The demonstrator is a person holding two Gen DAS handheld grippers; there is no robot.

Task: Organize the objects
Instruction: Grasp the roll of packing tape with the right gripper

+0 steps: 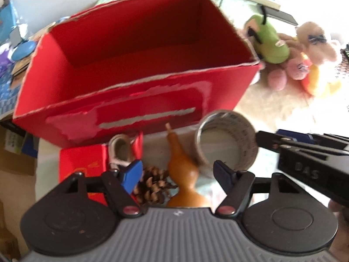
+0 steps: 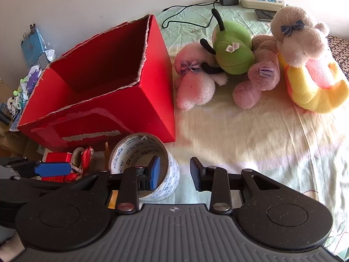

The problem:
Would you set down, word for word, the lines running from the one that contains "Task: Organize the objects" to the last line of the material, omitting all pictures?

Task answer:
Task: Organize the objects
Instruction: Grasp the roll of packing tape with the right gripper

+0 steps: 
+0 steps: 

The exercise is complete.